▸ PROBLEM TO WORK ON
Search the lines of the records for the word "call", and copy every line that has it.

DATA SECTION START

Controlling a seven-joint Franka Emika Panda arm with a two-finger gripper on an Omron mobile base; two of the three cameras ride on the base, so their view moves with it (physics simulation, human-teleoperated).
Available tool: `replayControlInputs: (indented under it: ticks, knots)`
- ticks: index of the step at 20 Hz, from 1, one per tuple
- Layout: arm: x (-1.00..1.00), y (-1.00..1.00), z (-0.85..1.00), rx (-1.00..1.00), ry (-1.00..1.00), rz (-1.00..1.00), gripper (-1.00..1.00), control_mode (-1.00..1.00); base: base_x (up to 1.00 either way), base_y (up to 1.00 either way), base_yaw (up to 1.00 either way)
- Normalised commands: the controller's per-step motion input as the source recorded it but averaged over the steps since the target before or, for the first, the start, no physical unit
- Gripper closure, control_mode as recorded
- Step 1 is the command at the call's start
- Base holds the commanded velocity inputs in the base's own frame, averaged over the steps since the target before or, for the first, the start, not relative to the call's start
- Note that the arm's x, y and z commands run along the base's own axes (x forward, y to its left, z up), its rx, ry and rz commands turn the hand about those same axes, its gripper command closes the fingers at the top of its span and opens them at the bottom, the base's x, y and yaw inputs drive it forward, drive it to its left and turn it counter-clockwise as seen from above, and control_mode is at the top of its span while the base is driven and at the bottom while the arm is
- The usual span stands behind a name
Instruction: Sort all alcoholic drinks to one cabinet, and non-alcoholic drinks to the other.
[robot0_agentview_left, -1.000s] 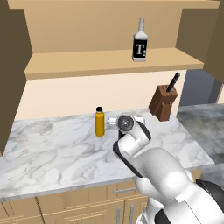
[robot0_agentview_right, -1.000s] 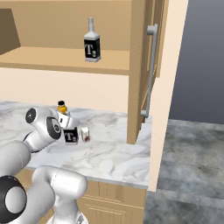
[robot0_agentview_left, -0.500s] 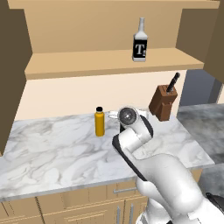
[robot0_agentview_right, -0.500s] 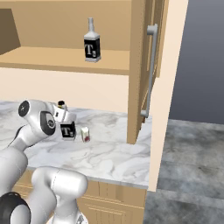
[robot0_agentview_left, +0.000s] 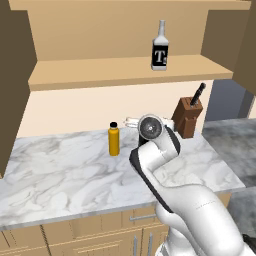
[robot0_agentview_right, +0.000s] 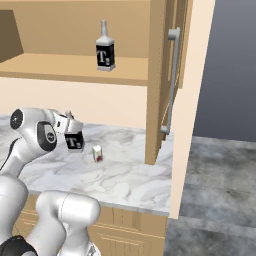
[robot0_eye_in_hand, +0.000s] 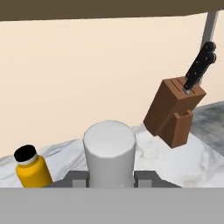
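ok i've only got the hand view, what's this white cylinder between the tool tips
observer: the neck of a T bottle; the right base view shows its black label, and the tool is shut on it.
operator: where's the other one
observer: the second T bottle stands upright on the wide cabinet shelf, above your frame.
operator: anything else near me on the counter
observer: a small white item sits on the counter, just right of the held bottle in the right base view.
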Motion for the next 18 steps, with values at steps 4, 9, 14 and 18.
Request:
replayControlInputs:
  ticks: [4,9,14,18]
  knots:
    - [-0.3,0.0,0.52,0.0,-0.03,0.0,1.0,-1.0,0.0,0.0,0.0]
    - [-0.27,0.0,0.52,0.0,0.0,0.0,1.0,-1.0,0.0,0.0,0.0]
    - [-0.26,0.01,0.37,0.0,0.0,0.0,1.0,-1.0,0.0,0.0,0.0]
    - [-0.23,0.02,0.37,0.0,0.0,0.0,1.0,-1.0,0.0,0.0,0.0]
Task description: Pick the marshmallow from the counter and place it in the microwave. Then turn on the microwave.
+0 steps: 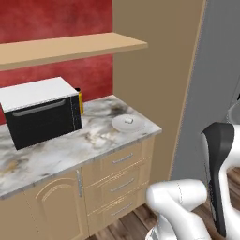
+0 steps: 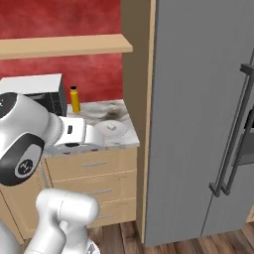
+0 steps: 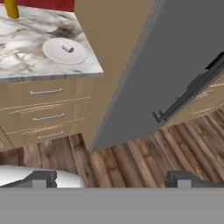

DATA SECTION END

▸ WRITTEN ANSWER
- Step 1 is the command at the call's start
- Base holds the commanded velocity inputs in the base's own frame, averaged over the steps since the target before or, for the first, the start, not relative to the call's start

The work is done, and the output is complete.